Now that I've gone completely off track, let me come back to TAP by saying that I enjoy my Master Teacher very much and she has been a huge help to me as a mentor. She is also understanding that what happens on paper and what happens in an actual classroom are two completely different animals. It doesn't make me less annoyed by so much of the educational jargon and bullshit that I have to be able to digest and regurgitate, but it does make it easier to accept as part of the daily grind.

As for this rubric which the teachers are being evaluated on, I do believe that the time we spent going over it and the things I learned from that time was worth it for me as a first year teacher. It certainly prompted me to change and improve some of my practices and I do believe that it has made a difference for my teaching and for my students. I really don't know that I would have seen the improvements that I've seen from my first quarter teaching to today if I hadn't had the TAP meetings and the Master Teacher's guidance. I think I'd be a worse teacher - or at the very least, it would have taken me longer to figure out some of this stuff on my own. It helped me provide much needed structure and focus to my classes that I was missing because I was so wrapped up in the overwhelming newness of it all.

So while there are aspects of TAP that I find annoying, I can't say that the program is a total loss. Overall for me it has been a great help. But as I said before, I think I can attribute a lot of it also to our Master Teacher. She's an excellent mentor: encouraging, full of ideas, and very good at relating the rubric's mumbo-jumbo to the way things really work in the classroom. She may not be a math person, but she's definitely helped me to feel more at ease in my situation. Because knowing your content is easy but knowing how to deal with your students is the real challenge.

I don't know that this post really answered the question that was asked, but I gave it a shot. Suppose that a more detailed and thoughtful diatribe on the sorry state of math education in our system should be forthcoming. But we'll see about that.

3 comments:

mominem said...

As an Architect I use all of that stupid math stuff all the time. I even occasionally use the dumb Calculus I learned.

I have discovered over many years that knowing math is in fact important in every day life. It teaches people organized, abstract thought. People with a good math understanding are much better at problem analysis and solution.

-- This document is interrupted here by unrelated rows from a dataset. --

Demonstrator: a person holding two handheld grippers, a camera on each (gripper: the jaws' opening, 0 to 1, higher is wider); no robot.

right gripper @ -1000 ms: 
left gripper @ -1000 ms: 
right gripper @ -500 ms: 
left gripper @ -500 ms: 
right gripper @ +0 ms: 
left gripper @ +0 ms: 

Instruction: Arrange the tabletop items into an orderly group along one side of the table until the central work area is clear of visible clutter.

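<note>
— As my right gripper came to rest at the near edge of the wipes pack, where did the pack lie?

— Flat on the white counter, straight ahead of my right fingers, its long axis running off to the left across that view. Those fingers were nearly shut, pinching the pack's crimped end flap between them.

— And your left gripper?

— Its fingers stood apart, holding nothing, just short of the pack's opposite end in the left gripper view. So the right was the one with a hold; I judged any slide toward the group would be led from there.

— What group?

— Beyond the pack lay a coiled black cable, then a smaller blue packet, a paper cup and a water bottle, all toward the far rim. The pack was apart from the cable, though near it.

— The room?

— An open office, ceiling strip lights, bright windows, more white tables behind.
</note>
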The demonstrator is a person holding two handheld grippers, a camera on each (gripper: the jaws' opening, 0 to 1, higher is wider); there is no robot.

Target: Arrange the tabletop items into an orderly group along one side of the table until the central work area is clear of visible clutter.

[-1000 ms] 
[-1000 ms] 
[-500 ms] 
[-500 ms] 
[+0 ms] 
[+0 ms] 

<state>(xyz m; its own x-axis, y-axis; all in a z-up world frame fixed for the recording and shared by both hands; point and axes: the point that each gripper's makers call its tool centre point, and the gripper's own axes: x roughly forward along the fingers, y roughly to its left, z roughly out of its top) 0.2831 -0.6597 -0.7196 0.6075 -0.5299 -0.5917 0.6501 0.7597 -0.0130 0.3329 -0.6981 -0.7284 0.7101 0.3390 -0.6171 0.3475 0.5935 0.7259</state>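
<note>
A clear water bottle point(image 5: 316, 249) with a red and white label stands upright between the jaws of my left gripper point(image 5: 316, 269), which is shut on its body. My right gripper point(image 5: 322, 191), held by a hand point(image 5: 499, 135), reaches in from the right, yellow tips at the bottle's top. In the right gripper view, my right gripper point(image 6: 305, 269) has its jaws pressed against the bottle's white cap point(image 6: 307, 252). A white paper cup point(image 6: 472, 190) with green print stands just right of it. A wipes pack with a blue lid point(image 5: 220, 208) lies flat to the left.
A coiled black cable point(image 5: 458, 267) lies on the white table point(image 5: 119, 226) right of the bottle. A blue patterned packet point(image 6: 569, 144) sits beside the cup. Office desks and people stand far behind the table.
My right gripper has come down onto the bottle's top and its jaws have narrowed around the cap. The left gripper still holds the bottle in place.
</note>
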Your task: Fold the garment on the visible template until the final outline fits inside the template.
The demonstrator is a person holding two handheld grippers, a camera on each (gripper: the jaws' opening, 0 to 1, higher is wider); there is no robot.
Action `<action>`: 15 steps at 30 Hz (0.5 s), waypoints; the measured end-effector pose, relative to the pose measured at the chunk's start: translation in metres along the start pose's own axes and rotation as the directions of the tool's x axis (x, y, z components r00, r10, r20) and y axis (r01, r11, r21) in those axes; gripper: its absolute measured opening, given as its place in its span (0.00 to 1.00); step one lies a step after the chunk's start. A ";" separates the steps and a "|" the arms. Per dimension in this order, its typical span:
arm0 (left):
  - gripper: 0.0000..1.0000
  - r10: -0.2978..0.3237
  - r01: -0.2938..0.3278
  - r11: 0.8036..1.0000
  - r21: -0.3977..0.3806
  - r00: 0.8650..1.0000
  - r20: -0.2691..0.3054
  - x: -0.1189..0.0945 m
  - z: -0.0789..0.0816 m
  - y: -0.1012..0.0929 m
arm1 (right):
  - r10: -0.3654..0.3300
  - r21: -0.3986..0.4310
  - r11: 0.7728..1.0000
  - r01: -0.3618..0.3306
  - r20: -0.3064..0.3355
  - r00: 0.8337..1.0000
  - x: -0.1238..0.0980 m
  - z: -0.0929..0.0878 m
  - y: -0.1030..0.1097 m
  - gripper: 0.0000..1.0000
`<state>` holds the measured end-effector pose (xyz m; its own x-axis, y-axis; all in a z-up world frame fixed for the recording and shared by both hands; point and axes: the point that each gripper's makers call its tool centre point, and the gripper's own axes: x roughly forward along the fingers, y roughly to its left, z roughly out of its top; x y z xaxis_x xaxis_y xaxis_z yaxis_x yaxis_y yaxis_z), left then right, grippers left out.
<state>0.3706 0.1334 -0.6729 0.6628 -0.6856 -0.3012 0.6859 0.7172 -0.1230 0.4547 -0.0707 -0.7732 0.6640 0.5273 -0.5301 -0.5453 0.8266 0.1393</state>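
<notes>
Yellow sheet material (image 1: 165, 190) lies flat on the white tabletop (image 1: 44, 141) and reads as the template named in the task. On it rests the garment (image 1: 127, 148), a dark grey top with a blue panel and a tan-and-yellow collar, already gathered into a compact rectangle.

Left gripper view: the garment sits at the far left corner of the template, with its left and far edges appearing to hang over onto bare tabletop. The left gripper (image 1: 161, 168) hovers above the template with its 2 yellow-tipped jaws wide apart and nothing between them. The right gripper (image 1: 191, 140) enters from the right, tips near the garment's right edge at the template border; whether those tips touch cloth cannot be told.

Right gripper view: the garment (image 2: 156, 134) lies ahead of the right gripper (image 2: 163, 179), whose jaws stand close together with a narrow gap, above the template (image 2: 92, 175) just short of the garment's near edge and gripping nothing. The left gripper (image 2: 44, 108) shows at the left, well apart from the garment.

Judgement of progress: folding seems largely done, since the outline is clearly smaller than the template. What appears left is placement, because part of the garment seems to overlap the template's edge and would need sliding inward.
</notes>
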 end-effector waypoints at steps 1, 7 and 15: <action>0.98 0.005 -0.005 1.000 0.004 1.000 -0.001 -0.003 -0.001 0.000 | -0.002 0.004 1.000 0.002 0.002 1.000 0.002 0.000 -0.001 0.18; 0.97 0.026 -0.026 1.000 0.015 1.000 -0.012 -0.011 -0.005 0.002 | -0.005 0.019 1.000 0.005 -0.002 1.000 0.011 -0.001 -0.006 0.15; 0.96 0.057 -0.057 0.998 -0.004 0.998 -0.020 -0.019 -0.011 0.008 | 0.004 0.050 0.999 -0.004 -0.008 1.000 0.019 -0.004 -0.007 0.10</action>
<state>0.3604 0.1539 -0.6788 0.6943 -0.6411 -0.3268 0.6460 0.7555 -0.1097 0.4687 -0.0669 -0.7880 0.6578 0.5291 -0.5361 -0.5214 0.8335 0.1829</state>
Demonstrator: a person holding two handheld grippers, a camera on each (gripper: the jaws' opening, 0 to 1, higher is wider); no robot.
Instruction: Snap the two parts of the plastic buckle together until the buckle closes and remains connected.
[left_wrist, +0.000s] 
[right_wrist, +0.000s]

I wish teachers understood better the relationship between real world problem solving and the ability to think at the higher levels of abstraction necessary for basic mathematics (as opposed to arithmetic which way too many people don't understand).

Ray said...

If a kid doesn't understand associative and commutative properties, how are they going to understand algebra? And if you don't understand algebra, then never mind college, you can't even be an electrician's apprentice (check the T-P job listings if you don't believe me). No electrician is going to want his life dependent on some kid who can't understand P = IV and can't relate what that equation means to the wires he's about to hook up to a breaker box.

Ditto an auto mechanic who can't do simple math involving torque.

If you want these kids to have a prayer of having a bachelor's degree, they need to understand algebra. If you want them to be architects or engineers or computer programmers or accountants or economists, they're going to need to learn calculus.

No, I don't use calculus in my daily work, but the stuff that I know at a gut level as a professional, that I *do* use, I could not have been taught without having the calculus knowledge as a teaching tool. I use back-of-envelope differential calculus all the time.

If you want them to know "real-world" skills like how to make change at Popeye's or how to make the corners of the sheet rock panels line up right, then teach to that level.

Anonymous said...

i also teach in a TAP school. i am about to enter my 3rd year of teaching so i'm also still relatively new at teaching. it is intriguing to see that with a good master teacher, you felt more confident in your abilities. unfortunately, that hasn't been the case with my master teacher. it's been the opposite actually.
keep writing! it's definitely interesting to see how other schools are incorporating it.